DPR Sahkan Revisi KUHAP, Amnesty: Kemunduran Serius bagi HAM
Kritik keras proses penyusunan RKUHAP yang dianggap minim partisipasi publik-Fajar Ilman -
JAKARTA, DISWAY.ID – DPR RI resmi mengesahkan revisi Kitab Undang-Undang Hukum Acara Pidana (RKUHAP) dalam rapat paripurna di Senayan, Senin, 18 November 2025.
Seluruh fraksi menyatakan setuju setelah mendengar laporan Ketua Komisi III DPR, Habiburokhman. Revisi ini dikebut karena KUHP baru akan berlaku pada 2 Januari 2026.
Namun, Amnesty International Indonesia menilai keputusan tersebut sebagai langkah mundur bagi perlindungan hak asasi manusia.
BACA JUGA:Komjen Dedi Ungkap 11 'Rapor Merah' Polri: 67 Persen Kapolsek Dinilai Underperformance
“Pengesahan revisi KUHAP hari ini menandai kemunduran serius dalam komitmen negara terhadap penghormatan, perlindungan, dan pemenuhan HAM. Revisi ini justru memperlihatkan regresi yang mengkhawatirkan,” ujar Deputi Direktur Amnesty, Wirya Adiwena, dalam keterangannya.
Wirya mengkritik keras proses penyusunan RKUHAP yang dianggap minim partisipasi publik. Ia menyoroti DPR yang baru mengunggah draf RKUHAP kurang dari 24 jam sebelum pengesahan.
“Draf baru diunggah 24 jam sebelum disahkan.

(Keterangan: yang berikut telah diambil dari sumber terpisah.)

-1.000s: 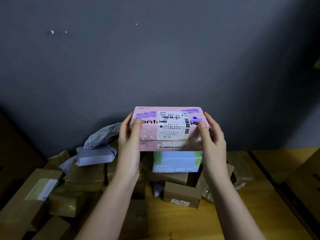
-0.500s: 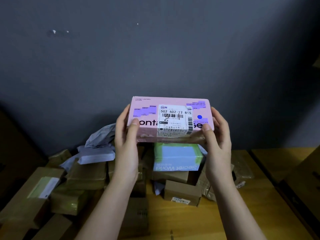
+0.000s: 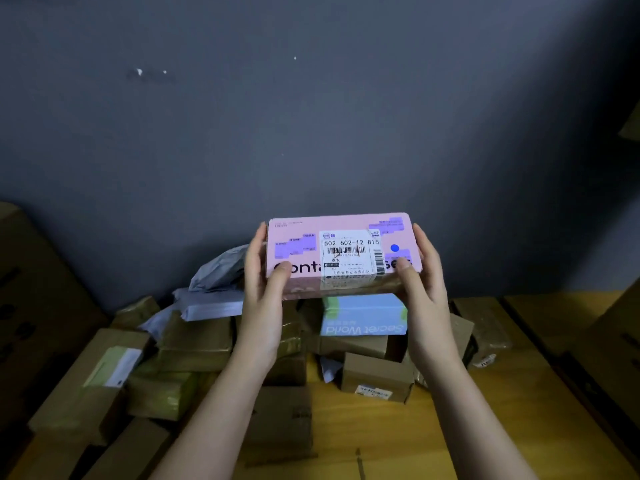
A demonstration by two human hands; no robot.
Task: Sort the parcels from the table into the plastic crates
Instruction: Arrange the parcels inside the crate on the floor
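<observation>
I hold a pink parcel in the air in front of a bare grey wall, with free space above it and to both sides. Below the pink parcel, the wooden table is crowded with brown cardboard boxes, grey mailer bags and a blue box. My left hand grips the pink parcel's left end and my right hand its right end, thumbs on its labelled face.
</observation>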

Ini tentu menyulitkan terjadinya partisipasi bermakna dari masyarakat sipil,” ucapnya.
Menurut Amnesty, sejumlah ketentuan dalam revisi KUHAP membuka peluang penyalahgunaan wewenang aparat, terutama kepolisian. Beberapa poin yang disorot:
- Penetapan tersangka tanpa perlindungan memadai.
- Pembatasan akses bantuan hukum berdasarkan ancaman pidana.
- Kewenangan menangkap dan menahan tanpa izin pengadilan.
- Risiko tindakan sewenang-wenang, termasuk penangkapan massal seperti pasca-demonstrasi Agustus 2025.
Wirya juga mengkritik aturan pembelian terselubung, penyamaran, dan operasi pengiriman di bawah pengawasan yang dinilai terlalu longgar karena tidak memiliki batasan jenis kejahatan dan tak melibatkan pengawasan hakim.
BACA JUGA:Komjen Dedi Ungkap 11 'Rapor Merah' Polri: 67 Persen Kapolsek Dinilai Underperformance
Selain itu, revisi KUHAP memungkinkan penangkapan dan penahanan dilakukan di tahap penyelidikan, ketika belum ada kepastian tindak pidana terjadi.
Wirya memperingatkan risiko serius apabila revisi KUHAP dipaksakan berlaku mulai 2 Januari 2026 tanpa masa transisi dan kesiapan infrastruktur hukum.
“Alih-alih memperkuat keadilan, revisi ini justru menempatkan aparat dalam posisi dominan tanpa mekanisme akuntabilitas yang memadai. Warga semakin rentan terhadap kesewenang-wenangan negara,” tegasnya.
Amnesty meminta DPR dan pemerintah membatalkan pengesahan dan membuka kembali pembahasan secara transparan serta melibatkan publik secara berarti.